Back in the 1960s, when winemakers moved up from California to Oregon, they brought pinot and chardonnay with them. The two varieties are perfect partners in Burgundy; what’s not to love in Oregon? Jason Lett, winemaker and co-owner of Eyrie Vineyards, whose father, David Lett, planted the first chardonnay in Willamette Valley, said the reception to the grape was fairly strong. Although, a few factors quickly knocked chardonnay off its mantle.
The first—and possibly the biggest issue many point to—was clonal material. Chardonnay would be harvested weeks after pinot noir, but still wouldn’t achieve the proper ripeness levels. It wasn’t until David Adelsheim of Adelsheim Vineyards did a winemaking stage in Burgundy that the issue of clones came to light. In France, the chardonnay was being picked at the same time, if not earlier, than pinot noir, and he suspected that the clones brought up from California weren’t the right fit for Willamette Valley’s terroir.
That aforementioned ripeness (or lack thereof)? Also an issue. People’s palates were attuned to the rich and ripe styles of California, and wines like Kendall-Jackson became a north star for winemaking. The influence of Robert Parker also put these bold, fruit-forward styles in vogue. “There was a perception of ripeness about what New World chardonnay should taste like,” says Eugenia Keegan, general manager of Jackson Family Wines for Willamette Valley, which was something Oregon winemakers wouldn’t be able to easily achieve, due to climate and terroir. Oak use became more prevalent, but it still didn’t recreate the popular California style.

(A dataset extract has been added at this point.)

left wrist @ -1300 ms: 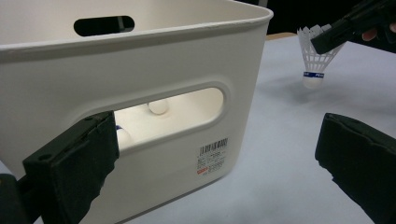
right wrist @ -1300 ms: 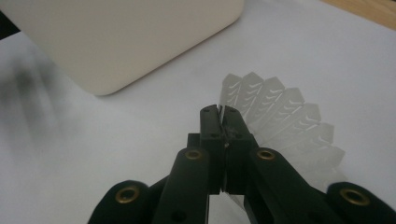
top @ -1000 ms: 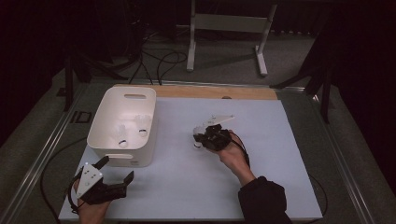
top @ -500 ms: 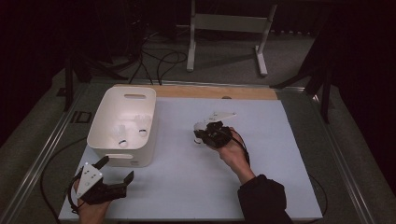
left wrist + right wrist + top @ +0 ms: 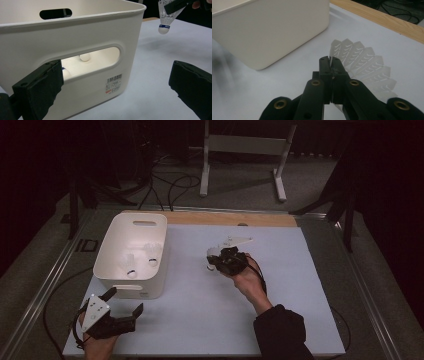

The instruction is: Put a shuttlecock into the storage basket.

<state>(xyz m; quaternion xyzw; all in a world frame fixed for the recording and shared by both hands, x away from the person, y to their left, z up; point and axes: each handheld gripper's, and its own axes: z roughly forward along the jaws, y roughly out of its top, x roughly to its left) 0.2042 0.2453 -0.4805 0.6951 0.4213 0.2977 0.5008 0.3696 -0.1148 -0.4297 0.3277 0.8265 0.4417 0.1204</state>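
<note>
A white bin (image 5: 131,227) stands at the table's left with two shuttlecocks (image 5: 131,270) lying in it. My right gripper (image 5: 215,259) hovers right of the bin, shut on the feather skirt of another shuttlecock (image 5: 212,254). In the right gripper view its jaws (image 5: 330,62) pinch the white feathers (image 5: 364,62), with the bin's wall (image 5: 269,30) ahead. In the left gripper view that shuttlecock (image 5: 165,22) hangs cork down above the table. My left gripper (image 5: 125,301) rests near the bin's front corner, open and holding nothing. Its jaws (image 5: 116,82) face the bin's handle slot (image 5: 75,32).
A white mat (image 5: 280,290) covers the table, with a wooden strip (image 5: 260,219) along its far edge. A metal stand (image 5: 240,150) and cables (image 5: 170,180) sit on the floor beyond. Metal rails (image 5: 45,285) run along the table's sides.
The right gripper, still holding the shuttlecock, has edged slightly farther up the picture. The left gripper has stayed put.
</note>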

As a result, a lot of winemakers ripped up their chardonnay, says Lett, giving more space to pinot noir or pinot gris, another white grape that people thought had potential.
Why Chardonnay, Why Now?
Because of these tribulations, Oregon chardonnay production is tiny. Overall, the state only accounts for about one percent of wine made in the United States, and chardonnay is just five percent of that production, according to Josh Bergström of Bergström Wines. With just a little under 2,000 acres under vine, chardonnay is still a small category—but today, one that’s garnering huge interest. Several estates, like Eyrie, Bergström, and Adelsheim, held steady with chardonnay throughout the decades; their knowledge, coupled with the resurgent interest in the grape and new plantings, is bringing Willamette Valley chardonnay into the limelight.

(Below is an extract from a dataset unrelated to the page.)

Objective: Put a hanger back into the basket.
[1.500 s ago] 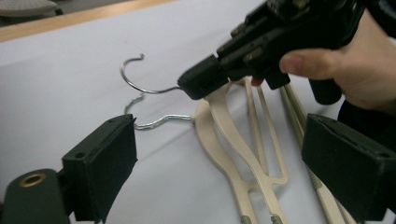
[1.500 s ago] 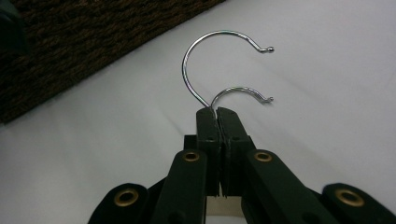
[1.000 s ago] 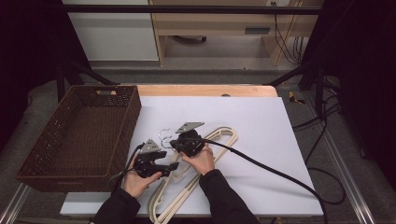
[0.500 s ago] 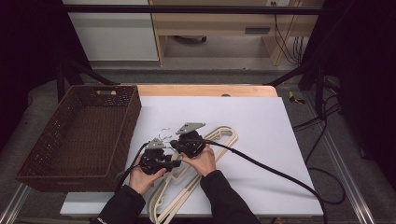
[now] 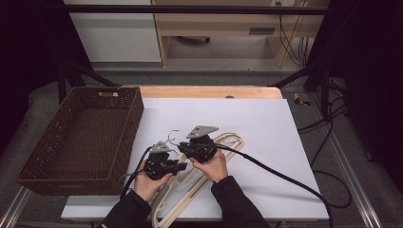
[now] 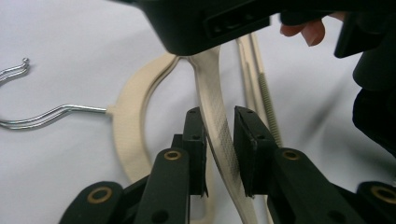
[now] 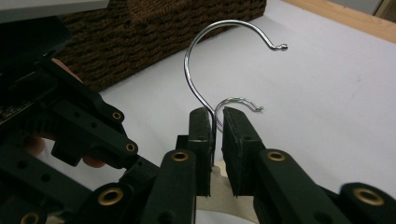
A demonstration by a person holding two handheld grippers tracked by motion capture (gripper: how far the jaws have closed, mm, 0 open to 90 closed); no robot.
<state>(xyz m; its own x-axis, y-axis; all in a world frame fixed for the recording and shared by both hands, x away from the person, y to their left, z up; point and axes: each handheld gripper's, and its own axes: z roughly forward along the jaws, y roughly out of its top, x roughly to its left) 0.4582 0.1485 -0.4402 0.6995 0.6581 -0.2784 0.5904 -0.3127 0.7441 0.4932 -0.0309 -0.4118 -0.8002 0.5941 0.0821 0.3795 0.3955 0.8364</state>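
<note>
Two cream hangers (image 5: 231,139) with metal hooks lie overlapped on the white table (image 5: 271,137). My left gripper (image 5: 183,166) has just been closing, and its jaws are shut on one hanger's ribbed arm (image 6: 218,140), which runs up between the pads (image 6: 196,135). My right gripper (image 5: 180,145) sits just behind it and points towards the basket. Its jaws have just been opening: a thin gap shows, with the upper hook's wire (image 7: 201,51) standing between them against the left pad (image 7: 201,126). A second hook (image 7: 239,101) lies flat behind.
A brown wicker basket (image 5: 85,142) stands at the table's left with nothing in it. A bare wooden strip (image 5: 209,91) runs along the far edge. Black cables (image 5: 280,178) trail right from the grippers.
My left gripper has slid right, up against the right one, and its jaws have closed in on the hanger arm. The right hand has shifted slightly.
</note>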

Throughout the 1980s and 1990s, building on Adelsheim’s discoveries in Burgundy, the movement to bring over better clones began, spurring one stage of the revolution. With better plant materials, winemakers began refining their vinification and winemaking techniques, which led to further discoveries about the grape’s potential.
Embracing the Land
Dedicating key vineyard sites to chardonnay not only aids in the growing quality of the wines, it shows a winemaker’s commitment to the grape. At Big Table Farm, Clare Carver and her husband Brian Marcy are putting new plantings in places with, “the best aspect, the highest elevation; it’s the most treasured part of the vineyard site, and that’s what we’re giving to chardonnay,” says Carver.
Attention to terroir is also causing winemakers to fine-tune their farming and winemaking and play to the region’s natural strengths. A prominence of marine sedimentary and volcanic soils often bring notes of salinity to the wine. “[One of] the recurring threads of chardonnay across the region is the interplay of fruit and non-fruit,” says Erik Kramer, winemaker at WillaKenzie. For Jay Boberg, co-owner of Nicolas-Jay, who points to Chablis for stylistic comparison of his wines, “acidity is super-important, and we talk about picking dates [frequently].” If picked too late and acidity is lost, it’s a harder problem to rectify.
Recommended Wine: Nicolas-Jay, Bishop Creek Chardonnay, Yamhill-Carlton, 2018
The organically farmed vines were grafted over from pinot gris to chardonnay several years ago and this is the first official vintage from the site. Hints of pear and floral notes meet a richness in the mouthfeel that’s balanced by the bright acidity.